== WHAT YOU ARE ASKED TO DO ==
Start to finish, copy the data exactly.

(Beginning of EXERCISE DATA)

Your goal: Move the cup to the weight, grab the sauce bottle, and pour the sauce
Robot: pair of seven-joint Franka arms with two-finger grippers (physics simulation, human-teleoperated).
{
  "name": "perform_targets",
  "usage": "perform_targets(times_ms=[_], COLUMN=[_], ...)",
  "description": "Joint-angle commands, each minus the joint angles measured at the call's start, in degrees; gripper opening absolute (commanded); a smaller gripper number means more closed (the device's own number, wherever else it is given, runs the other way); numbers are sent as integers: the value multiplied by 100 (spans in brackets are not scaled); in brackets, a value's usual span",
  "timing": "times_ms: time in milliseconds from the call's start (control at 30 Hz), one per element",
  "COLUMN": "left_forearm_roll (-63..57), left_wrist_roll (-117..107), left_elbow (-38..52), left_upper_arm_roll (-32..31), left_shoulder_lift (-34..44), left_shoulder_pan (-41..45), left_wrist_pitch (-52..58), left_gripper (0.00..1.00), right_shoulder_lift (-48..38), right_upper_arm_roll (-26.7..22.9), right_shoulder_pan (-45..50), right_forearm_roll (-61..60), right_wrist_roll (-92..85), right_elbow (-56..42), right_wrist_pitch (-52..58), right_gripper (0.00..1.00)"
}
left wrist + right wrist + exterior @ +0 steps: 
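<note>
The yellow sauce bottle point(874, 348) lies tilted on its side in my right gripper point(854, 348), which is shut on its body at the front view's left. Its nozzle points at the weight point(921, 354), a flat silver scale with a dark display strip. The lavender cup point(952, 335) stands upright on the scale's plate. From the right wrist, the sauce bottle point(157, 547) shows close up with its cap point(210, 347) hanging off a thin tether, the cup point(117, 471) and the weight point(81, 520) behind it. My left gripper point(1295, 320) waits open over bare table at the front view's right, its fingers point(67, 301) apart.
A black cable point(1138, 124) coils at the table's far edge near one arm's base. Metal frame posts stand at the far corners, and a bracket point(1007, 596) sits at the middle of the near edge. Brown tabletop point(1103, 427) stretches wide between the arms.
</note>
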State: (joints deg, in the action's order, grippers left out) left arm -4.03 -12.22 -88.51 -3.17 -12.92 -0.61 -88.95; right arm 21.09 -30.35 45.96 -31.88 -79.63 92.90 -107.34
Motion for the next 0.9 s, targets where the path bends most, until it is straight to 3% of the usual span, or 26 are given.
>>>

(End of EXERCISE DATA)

== PROBLEM SOLUTION ==
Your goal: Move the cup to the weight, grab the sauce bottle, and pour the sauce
Robot: pair of seven-joint Franka arms with two-finger grippers (physics simulation, human-teleoperated).
{
  "name": "perform_targets",
  "usage": "perform_targets(times_ms=[_], COLUMN=[_], ...)",
  "description": "Joint-angle commands, each minus the joint angles measured at the call's start, in degrees; gripper opening absolute (commanded); a smaller gripper number means more closed (the device's own number, wherever else it is given, runs the other way); numbers are sent as integers: the value multiplied by 100 (spans in brackets are not scaled); in brackets, a value's usual span",
  "timing": "times_ms: time in milliseconds from the call's start (control at 30 Hz), one per element",
  "COLUMN": "left_forearm_roll (-63..57), left_wrist_roll (-117..107), left_elbow (-38..52), left_upper_arm_roll (-32..31), left_shoulder_lift (-34..44), left_shoulder_pan (-41..45), left_wrist_pitch (-52..58), left_gripper (0.00..1.00), right_shoulder_lift (-48..38), right_upper_arm_roll (-26.7..22.9), right_shoulder_pan (-45..50), right_forearm_roll (-61..60), right_wrist_roll (-92..85), right_elbow (-56..42), right_wrist_pitch (-52..58), right_gripper (0.00..1.00)"
}
left wrist + right wrist + exterior @ +0 steps: 
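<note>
The yellow sauce bottle point(874, 348) lies tilted on its side in my right gripper point(854, 348), which is shut on its body at the front view's left. Its nozzle points at the weight point(921, 354), a flat silver scale with a dark display strip. The lavender cup point(952, 335) stands upright on the scale's plate. From the right wrist, the sauce bottle point(157, 547) shows close up with its cap point(210, 347) hanging off a thin tether, the cup point(117, 471) and the weight point(81, 520) behind it. My left gripper point(1295, 320) waits open over bare table at the front view's right, its fingers point(67, 301) apart.
A black cable point(1138, 124) coils at the table's far edge near one arm's base. Metal frame posts stand at the far corners, and a bracket point(1007, 596) sits at the middle of the near edge. Brown tabletop point(1103, 427) stretches wide between the arms.
</note>
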State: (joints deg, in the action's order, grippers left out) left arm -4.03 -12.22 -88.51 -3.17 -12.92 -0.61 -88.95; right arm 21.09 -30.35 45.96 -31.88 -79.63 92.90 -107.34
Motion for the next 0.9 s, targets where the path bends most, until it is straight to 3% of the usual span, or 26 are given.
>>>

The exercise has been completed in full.